What the task requires: Somewhere below are a line with "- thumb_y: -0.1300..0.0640" and a later line with "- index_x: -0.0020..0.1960". Output exactly those lines and all lines between them.

Items from a dataset

.....

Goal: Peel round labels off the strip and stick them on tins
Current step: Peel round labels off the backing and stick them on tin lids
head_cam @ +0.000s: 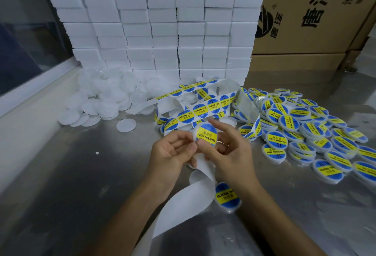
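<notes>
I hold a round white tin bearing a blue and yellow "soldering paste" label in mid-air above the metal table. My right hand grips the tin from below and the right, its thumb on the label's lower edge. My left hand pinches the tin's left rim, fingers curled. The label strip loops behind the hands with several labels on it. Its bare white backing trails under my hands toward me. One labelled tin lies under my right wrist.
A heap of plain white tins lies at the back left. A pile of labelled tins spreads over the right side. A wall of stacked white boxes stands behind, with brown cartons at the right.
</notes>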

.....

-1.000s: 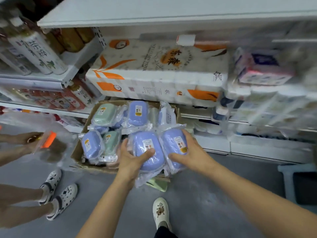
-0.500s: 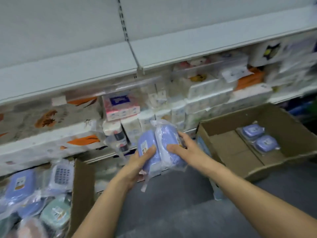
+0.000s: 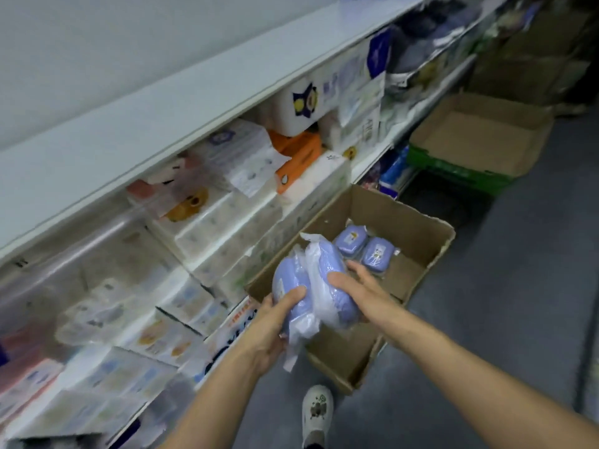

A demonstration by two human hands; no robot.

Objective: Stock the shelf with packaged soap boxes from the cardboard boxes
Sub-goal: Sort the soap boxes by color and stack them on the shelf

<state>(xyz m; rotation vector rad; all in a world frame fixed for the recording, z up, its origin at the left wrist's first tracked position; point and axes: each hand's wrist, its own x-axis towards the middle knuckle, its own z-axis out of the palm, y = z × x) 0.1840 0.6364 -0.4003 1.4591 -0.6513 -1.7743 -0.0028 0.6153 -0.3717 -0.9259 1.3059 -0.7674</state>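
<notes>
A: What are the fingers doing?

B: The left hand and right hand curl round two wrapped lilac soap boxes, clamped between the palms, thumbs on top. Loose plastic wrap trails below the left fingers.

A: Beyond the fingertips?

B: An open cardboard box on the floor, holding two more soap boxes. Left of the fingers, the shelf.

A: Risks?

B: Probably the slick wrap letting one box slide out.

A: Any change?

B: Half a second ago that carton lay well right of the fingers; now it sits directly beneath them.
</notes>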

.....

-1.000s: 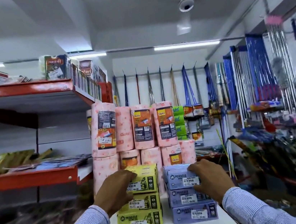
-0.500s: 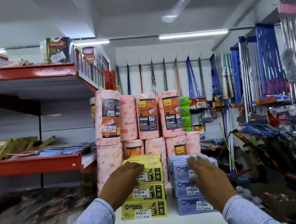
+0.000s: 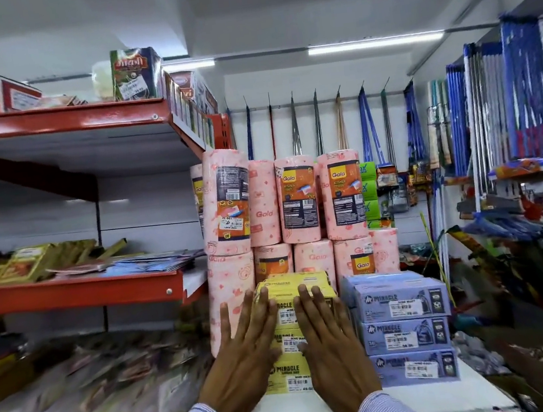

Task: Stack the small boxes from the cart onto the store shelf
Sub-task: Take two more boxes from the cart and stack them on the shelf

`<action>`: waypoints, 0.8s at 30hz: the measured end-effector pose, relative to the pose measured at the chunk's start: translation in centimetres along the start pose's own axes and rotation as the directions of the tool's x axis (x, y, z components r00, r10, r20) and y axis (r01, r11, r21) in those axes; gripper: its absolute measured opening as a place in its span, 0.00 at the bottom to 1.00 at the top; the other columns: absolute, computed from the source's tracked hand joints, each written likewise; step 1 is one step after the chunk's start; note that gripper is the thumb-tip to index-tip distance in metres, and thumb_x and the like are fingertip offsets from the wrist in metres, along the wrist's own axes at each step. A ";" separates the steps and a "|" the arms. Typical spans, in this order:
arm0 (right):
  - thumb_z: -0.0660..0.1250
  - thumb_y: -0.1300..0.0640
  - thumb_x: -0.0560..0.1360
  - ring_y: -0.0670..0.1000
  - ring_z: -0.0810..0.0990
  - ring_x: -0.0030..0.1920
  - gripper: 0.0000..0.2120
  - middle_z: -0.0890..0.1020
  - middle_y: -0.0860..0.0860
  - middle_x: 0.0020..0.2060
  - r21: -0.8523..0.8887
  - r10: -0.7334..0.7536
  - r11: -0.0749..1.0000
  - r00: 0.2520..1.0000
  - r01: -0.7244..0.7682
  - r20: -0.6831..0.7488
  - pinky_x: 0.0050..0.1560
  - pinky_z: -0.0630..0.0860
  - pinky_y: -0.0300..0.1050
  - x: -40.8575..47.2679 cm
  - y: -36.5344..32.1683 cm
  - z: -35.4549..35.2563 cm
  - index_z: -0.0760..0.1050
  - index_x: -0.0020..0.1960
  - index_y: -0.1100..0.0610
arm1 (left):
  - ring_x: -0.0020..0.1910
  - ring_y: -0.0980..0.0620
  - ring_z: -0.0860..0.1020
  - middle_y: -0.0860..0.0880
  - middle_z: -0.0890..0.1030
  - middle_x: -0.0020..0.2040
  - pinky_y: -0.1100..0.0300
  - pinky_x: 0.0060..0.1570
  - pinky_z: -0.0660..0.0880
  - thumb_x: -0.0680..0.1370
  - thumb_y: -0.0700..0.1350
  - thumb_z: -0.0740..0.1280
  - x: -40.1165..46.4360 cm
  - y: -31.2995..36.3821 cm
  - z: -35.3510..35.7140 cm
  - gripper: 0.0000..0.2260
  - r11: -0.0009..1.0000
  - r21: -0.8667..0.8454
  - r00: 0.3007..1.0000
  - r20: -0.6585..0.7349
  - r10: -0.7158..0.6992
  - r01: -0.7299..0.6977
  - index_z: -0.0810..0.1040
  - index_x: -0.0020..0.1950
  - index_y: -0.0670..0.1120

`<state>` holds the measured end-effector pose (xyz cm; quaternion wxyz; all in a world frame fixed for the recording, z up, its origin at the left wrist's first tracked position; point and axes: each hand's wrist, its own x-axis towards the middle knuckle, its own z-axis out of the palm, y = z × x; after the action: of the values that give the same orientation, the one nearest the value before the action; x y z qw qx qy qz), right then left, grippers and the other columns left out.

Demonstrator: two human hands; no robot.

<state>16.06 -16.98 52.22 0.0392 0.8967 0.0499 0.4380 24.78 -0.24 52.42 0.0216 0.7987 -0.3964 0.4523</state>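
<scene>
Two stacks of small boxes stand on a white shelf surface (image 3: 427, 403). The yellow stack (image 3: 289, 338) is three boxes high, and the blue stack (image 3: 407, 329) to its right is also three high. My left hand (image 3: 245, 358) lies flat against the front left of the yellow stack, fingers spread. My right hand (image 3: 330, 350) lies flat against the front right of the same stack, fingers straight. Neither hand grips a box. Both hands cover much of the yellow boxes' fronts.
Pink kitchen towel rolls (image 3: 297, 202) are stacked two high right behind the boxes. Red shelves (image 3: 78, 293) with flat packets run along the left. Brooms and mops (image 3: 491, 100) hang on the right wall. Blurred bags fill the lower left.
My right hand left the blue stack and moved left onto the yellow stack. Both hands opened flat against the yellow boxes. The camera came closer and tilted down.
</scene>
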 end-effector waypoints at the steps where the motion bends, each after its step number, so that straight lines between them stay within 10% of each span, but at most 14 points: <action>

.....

Finished exercise:
  - thumb_y: -0.1300..0.0640
  - thumb_x: -0.0560..0.1360
  - ring_y: -0.0670..0.1000
  - ring_z: -0.0810..0.0990
  - ring_x: -0.0030..0.1920
  - gripper: 0.0000..0.2120
  - middle_z: -0.0890..0.1020
  - middle_y: -0.0860..0.0860
  - middle_x: 0.0020..0.2060
  - r21: -0.8523..0.8887
  - r10: -0.7334..0.7536
  - r11: -0.0749..1.0000
  - r00: 0.2520..1.0000
  - r01: -0.7244..0.7682
  - r20: -0.6831..0.7488
  - pinky_x: 0.0050..0.1560
  - pinky_z: -0.0630..0.0860
  - pinky_y: -0.0300..0.1050
  - x: -40.8575..47.2679 cm
  - y: -36.5344..32.1683 cm
  - z: -35.4549..35.2563 cm
  - index_z: -0.0760..0.1050
  - index_x: -0.0020..0.1960

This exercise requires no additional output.